Reader question: What should I do if I haven’t received Austrian government’s €500 payment?

People in Austria have faced a rising cost of living but should now be getting a €500 payment from the government. What if yours hasn't arrived yet?

Austria is facing increasing inflation, brought mainly by the rising energy and fuel costs, and people have also felt it as even essential goods such as food have become more expensive.

The federal government announced several measures to try and cushion or contain the rising prices, from bonus payments to a cap on electricity prices, as The Local reported.

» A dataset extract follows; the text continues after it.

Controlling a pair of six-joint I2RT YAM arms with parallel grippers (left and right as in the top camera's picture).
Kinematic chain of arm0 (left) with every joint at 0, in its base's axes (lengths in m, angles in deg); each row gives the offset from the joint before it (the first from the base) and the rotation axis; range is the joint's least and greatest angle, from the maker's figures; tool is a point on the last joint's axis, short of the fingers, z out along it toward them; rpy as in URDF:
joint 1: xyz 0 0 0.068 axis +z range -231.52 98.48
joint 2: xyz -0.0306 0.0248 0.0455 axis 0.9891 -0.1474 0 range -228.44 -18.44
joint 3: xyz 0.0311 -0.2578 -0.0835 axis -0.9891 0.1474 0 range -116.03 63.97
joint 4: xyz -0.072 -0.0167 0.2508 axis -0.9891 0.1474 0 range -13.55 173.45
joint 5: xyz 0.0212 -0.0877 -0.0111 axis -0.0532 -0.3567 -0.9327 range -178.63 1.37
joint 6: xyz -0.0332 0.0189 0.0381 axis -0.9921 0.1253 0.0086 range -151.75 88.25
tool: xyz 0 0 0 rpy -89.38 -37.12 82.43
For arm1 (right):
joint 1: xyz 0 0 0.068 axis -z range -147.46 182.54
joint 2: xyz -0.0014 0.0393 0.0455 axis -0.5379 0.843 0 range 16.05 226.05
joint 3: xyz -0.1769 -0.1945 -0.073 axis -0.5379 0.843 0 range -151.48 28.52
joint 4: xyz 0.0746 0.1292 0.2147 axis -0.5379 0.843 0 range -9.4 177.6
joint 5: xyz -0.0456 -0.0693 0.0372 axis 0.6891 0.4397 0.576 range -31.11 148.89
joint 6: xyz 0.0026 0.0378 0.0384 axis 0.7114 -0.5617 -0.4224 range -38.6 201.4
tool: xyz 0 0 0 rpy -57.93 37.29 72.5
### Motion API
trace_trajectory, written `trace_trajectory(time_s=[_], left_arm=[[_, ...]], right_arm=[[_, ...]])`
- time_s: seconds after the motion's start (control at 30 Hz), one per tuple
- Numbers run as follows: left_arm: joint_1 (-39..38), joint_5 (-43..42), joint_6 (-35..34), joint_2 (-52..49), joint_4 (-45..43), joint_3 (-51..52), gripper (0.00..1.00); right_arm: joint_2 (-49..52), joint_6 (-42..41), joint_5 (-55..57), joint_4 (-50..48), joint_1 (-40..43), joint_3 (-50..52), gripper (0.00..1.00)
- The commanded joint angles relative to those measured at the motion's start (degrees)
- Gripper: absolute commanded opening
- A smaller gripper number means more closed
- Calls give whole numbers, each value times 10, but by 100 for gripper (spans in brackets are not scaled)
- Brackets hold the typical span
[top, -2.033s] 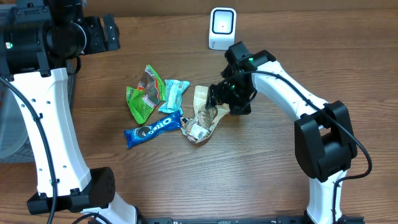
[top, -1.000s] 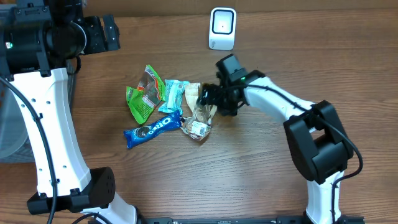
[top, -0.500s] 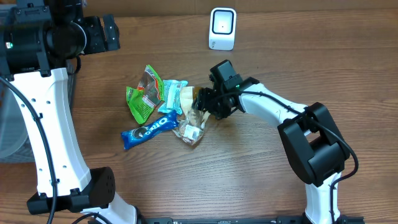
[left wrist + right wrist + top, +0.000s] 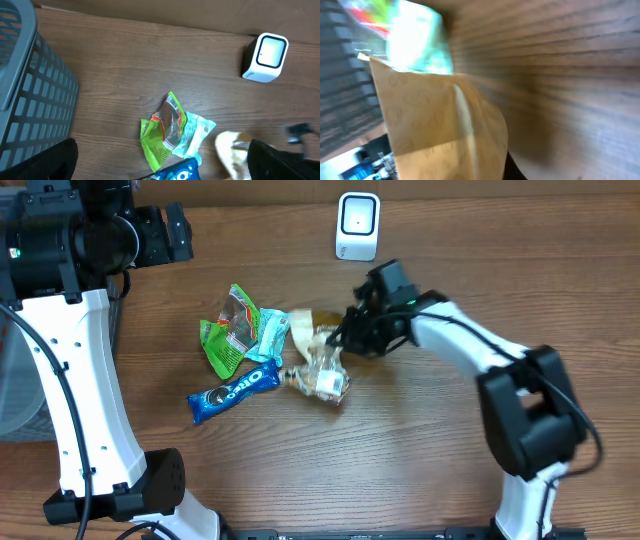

One of the most significant measures for the population is the one-off €500 payment known as the “climate and anti-inflation bonus”, or Klimabonus, for short.

Every single person who has legally lived in Austria for at least 183 days in the year is entitled to it – people under 18 years old qualify for a €250 payment.

READ ALSO: When will Austria make the €500 anti-inflation payment and how do I get it?

The government has said that payments would be paid “from the beginning of September”. Still, two weeks into the month, many people still haven’t gotten it.

What should I do if I haven’t received it yet?

The short answer is: wait a while. Payments were meant to start from the beginning of the month, but that doesn’t mean everyone would receive them on September 1st.

In fact, hundreds of thousands will have to wait until the end of the first week of October, public broadcaster ORF reported.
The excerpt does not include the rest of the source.